Select Committee on Culture, Media and Sport Written Evidence


Memorandum submitted by Fenton Gray, Artistic Director of The Co-Active Music Factory

THE THREATENED CLOSURE OF THE BRIDEWELL THEATRE AND FUNDING FOR THE DEVELOPMENT OF MUSIC THEATRE IN THE UK

  The Co-Active Music Factory is a non-profit making organisation that exists to promote new musical theatre writing and nurture new musical theatre talent.

  The fact that the Arts Council does not have a musical theatre department, or even one officer specialising in music theatre (as far as I am aware) proves the low regard with which this art form is viewed by the powers that be. We believe it is time for a shift in attitude towards funding for new musical theatre.

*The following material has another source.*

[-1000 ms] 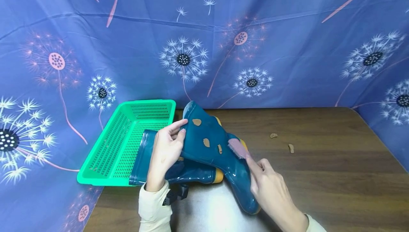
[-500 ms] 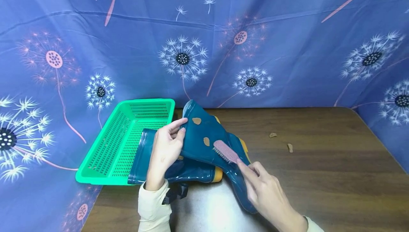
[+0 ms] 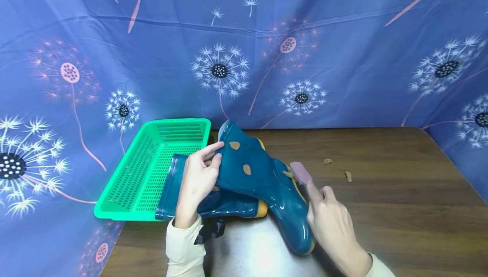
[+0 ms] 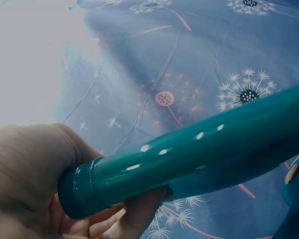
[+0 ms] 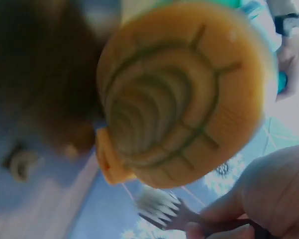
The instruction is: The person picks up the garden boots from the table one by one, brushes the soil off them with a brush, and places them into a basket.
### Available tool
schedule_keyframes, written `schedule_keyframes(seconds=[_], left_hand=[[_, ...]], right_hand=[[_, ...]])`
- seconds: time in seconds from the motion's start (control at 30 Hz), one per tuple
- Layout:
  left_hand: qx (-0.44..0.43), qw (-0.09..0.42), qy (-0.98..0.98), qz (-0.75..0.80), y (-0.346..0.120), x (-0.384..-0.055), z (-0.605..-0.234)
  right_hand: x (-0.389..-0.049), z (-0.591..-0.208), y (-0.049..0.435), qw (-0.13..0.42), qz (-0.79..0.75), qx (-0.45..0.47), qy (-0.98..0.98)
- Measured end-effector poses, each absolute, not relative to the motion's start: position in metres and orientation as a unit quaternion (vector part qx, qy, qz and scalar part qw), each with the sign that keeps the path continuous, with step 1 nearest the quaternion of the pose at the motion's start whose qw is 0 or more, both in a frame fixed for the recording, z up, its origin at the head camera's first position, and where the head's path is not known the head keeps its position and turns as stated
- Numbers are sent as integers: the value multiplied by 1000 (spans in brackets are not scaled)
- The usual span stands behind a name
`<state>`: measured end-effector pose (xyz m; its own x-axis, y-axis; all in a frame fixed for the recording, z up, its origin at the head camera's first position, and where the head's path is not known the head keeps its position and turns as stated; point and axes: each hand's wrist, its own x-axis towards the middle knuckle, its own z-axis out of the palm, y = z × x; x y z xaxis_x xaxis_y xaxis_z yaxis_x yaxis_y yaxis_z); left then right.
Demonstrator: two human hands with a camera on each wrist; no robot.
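Observation:
A blue rubber boot (image 3: 251,184) with a yellow sole (image 5: 239,99) lies slantwise across a second blue boot (image 3: 232,209). My left hand (image 3: 196,179) grips the upper boot by its shaft rim, thumb and fingers around the edge in the left wrist view. My right hand (image 3: 333,224) holds a pink brush (image 3: 300,172) by the handle, its head just beyond the boot's heel edge. Two tan patches (image 3: 234,145) are on the shaft. A tan strip (image 3: 287,174) sits at the heel edge near the brush. The right wrist view shows the brush's bristles (image 5: 159,204) below the ridged sole.
A green plastic basket (image 3: 114,215) stands at the left, with the lower boot's shaft overlapping its rim. Two small tan scraps (image 3: 348,176) lie on the wooden table (image 3: 400,209) to the right. A blue dandelion-print cloth (image 3: 343,48) hangs behind.
The brush has gone left onto the shaft, then swept right past the heel edge. The tan piece low on the shaft has left its spot; a strip now shows at that edge.

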<state>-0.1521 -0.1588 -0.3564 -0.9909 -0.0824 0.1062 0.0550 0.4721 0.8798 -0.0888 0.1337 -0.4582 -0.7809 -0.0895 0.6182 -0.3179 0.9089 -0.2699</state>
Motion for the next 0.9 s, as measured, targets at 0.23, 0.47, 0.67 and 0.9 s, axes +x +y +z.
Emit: schedule_keyframes(seconds=[0.23, 0.47, 0.67, 0.9], left_hand=[[5, 68, -850, -522, -158, -152, -357], [0, 72, -846, -528, -157, -152, -357], [1, 73, -847, -527, -158, -153, -356], [2, 72, -849, -524, -157, -152, -356]], right_hand=[[-90, -459, 133, 362, 211, 199, -886], [-90, -463, 136, 325, 196, 180, -907], [-97, -461, 155, 338, 167, 73, -923], [-96, -449, 145, 358, 247, 189, -881]])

  If the Bridewell Theatre were to close, this country would lose its only producing venue whose main artistic policy is the development of new music theatre.

  We are producing a show over Christmas and New Year at the Bridewell Theatre. It is the UK premie"re of a musical revue celebrating the work of London composer Charles Miller and New York lyricist Kevin Hammonds, a writing team that the Music Factory has been working with for four years. Their last musical, Brenda Bly: Teen Detective, enjoyed a very successful run at the Bridewell over the summer, and a major UK theatre producer is planning a tour for next year, with his eventual sights set on Broadway and the West End.

  Our current production will involve over 40 people. The main company of ten are working on a profit share basis (ie not very much), and each performance will feature guests that (in keeping with one of our key artistic policies) combine graduates from colleges such as the London School Of Musical Theatre and The Royal Academy Of Music with seasoned musical theatre artists such as Helen Hobson, Michael Praed, Paul Baker, Linzi Hateley, Jenna Russell and Zehra Naqvi. These people are giving their services free of charge because they believe in what we are trying to do.

  The passion felt by the practitioners of this art is tangible; we would like to see that matched by an acknowledgement from funding bodies that the art form is both economically and culturally important to this country.